The data below:

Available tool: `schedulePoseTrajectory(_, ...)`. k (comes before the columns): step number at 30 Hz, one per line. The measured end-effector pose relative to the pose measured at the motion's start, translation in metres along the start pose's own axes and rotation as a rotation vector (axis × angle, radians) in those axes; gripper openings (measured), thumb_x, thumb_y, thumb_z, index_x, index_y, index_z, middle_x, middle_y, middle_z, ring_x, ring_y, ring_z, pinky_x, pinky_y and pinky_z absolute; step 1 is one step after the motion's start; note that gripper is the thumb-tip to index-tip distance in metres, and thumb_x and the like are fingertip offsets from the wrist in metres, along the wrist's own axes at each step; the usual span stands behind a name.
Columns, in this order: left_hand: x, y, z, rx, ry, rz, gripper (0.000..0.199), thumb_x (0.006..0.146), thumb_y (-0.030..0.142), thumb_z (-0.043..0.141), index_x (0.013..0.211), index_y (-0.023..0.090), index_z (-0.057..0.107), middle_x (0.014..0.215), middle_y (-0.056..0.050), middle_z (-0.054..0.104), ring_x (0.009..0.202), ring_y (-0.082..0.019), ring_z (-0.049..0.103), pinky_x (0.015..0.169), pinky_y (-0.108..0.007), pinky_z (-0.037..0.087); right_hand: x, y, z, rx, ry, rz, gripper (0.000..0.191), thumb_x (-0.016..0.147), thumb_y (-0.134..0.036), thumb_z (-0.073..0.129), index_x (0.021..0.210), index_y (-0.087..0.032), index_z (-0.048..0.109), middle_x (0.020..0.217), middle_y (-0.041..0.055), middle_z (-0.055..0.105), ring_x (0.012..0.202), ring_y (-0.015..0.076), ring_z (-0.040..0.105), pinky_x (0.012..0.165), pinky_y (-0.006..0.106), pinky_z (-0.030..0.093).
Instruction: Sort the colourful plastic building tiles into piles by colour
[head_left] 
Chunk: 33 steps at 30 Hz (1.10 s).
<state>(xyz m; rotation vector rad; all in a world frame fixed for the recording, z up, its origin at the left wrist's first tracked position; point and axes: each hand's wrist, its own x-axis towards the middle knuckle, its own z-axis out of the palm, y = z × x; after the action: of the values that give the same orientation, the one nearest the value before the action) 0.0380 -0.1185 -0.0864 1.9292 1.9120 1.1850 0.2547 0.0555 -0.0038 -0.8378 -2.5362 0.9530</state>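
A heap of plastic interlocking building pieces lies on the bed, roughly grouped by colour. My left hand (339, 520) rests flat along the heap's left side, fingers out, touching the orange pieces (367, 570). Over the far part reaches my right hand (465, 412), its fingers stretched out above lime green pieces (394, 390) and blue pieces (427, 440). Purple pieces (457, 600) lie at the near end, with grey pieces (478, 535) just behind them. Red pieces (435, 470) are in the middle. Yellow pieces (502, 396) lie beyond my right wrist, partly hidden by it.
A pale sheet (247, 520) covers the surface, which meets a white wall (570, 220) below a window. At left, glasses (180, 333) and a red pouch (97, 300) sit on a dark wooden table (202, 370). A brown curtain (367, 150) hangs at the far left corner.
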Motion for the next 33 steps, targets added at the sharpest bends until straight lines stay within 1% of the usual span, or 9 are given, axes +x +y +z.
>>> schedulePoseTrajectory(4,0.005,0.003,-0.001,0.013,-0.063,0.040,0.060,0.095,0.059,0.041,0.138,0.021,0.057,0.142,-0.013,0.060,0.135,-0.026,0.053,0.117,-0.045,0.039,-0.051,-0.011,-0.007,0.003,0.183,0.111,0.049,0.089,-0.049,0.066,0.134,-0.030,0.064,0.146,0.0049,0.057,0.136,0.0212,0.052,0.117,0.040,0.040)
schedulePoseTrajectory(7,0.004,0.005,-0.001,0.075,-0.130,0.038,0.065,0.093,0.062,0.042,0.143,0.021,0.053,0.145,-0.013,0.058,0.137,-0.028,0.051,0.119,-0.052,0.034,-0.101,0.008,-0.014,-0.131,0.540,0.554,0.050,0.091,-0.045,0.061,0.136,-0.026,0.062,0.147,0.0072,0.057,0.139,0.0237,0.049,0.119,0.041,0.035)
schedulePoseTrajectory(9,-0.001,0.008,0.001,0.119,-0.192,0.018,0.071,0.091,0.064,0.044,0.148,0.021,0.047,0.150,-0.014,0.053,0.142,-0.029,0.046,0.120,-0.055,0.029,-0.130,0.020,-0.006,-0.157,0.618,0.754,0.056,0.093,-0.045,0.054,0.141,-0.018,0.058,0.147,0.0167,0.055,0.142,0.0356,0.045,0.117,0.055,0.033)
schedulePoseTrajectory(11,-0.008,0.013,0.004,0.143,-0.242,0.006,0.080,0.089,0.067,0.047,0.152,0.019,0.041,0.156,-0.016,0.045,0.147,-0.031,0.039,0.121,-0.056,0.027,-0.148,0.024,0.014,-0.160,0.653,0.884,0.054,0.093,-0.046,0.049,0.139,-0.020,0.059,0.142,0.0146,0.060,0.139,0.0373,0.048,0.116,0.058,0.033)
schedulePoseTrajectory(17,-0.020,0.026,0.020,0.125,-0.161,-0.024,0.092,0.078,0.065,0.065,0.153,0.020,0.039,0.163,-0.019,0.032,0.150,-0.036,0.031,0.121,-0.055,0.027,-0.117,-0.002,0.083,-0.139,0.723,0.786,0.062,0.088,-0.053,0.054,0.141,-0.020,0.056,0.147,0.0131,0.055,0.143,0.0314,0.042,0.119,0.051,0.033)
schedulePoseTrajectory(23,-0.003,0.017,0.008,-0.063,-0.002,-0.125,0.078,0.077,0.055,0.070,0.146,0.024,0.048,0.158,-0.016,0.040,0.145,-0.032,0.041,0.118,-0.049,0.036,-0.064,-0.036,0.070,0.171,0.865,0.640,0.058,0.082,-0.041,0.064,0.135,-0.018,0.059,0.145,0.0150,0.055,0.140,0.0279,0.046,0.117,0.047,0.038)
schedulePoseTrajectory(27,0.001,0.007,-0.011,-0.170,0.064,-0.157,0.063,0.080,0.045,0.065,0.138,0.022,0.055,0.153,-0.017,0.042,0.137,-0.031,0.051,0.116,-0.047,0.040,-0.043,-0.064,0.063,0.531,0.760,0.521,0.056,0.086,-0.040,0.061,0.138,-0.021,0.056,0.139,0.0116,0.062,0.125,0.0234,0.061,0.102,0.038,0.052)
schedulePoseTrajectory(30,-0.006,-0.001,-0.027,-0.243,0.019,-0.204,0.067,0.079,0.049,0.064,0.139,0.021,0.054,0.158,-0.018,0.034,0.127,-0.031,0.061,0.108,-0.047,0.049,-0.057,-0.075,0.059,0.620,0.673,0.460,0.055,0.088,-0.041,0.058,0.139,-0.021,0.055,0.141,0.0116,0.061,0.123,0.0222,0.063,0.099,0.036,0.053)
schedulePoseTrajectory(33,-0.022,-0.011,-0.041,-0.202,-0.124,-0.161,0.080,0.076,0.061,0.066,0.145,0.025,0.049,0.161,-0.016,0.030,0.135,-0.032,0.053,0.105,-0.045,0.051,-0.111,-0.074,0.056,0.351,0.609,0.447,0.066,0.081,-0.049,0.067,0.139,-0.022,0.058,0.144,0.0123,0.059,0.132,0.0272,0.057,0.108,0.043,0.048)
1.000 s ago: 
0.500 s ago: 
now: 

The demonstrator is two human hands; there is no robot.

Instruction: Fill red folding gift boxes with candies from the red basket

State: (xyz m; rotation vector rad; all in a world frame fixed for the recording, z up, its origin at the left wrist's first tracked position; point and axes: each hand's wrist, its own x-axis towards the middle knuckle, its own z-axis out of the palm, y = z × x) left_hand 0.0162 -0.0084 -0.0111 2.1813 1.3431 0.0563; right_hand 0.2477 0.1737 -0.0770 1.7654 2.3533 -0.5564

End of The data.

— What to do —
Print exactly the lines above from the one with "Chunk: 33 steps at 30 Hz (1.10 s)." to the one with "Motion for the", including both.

— Output for this task —
Chunk: 33 steps at 30 Hz (1.10 s).
<state>(xyz m; rotation vector rad; all in a world frame fixed for the recording, z up, its origin at the left wrist's first tracked position; point and axes: each hand's wrist, its own x-axis towards the middle knuckle, its own z-axis out of the palm, y = z × x; after the action: of the values that give the same orientation, the one nearest the value before the action) 0.0380 -0.1185 -0.0864 1.9292 1.9120 1.1850 0.2547 0.0555 -0.0038 -0.8378 -2.5362 0.9530</state>
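A heap of plastic interlocking building pieces lies on the bed, roughly grouped by colour. My left hand (339, 520) rests flat along the heap's left side, fingers out, touching the orange pieces (367, 570). Over the far part reaches my right hand (465, 412), its fingers stretched out above lime green pieces (394, 390) and blue pieces (427, 440). Purple pieces (457, 600) lie at the near end, with grey pieces (478, 535) just behind them. Red pieces (435, 470) are in the middle. Yellow pieces (502, 396) lie beyond my right wrist, partly hidden by it.
A pale sheet (247, 520) covers the surface, which meets a white wall (570, 220) below a window. At left, glasses (180, 333) and a red pouch (97, 300) sit on a dark wooden table (202, 370). A brown curtain (367, 150) hangs at the far left corner.
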Motion for the next 33 steps, targets added at the sharpest bends until straight lines stay within 1% of the usual span, or 9 are given, axes +x +y +z.

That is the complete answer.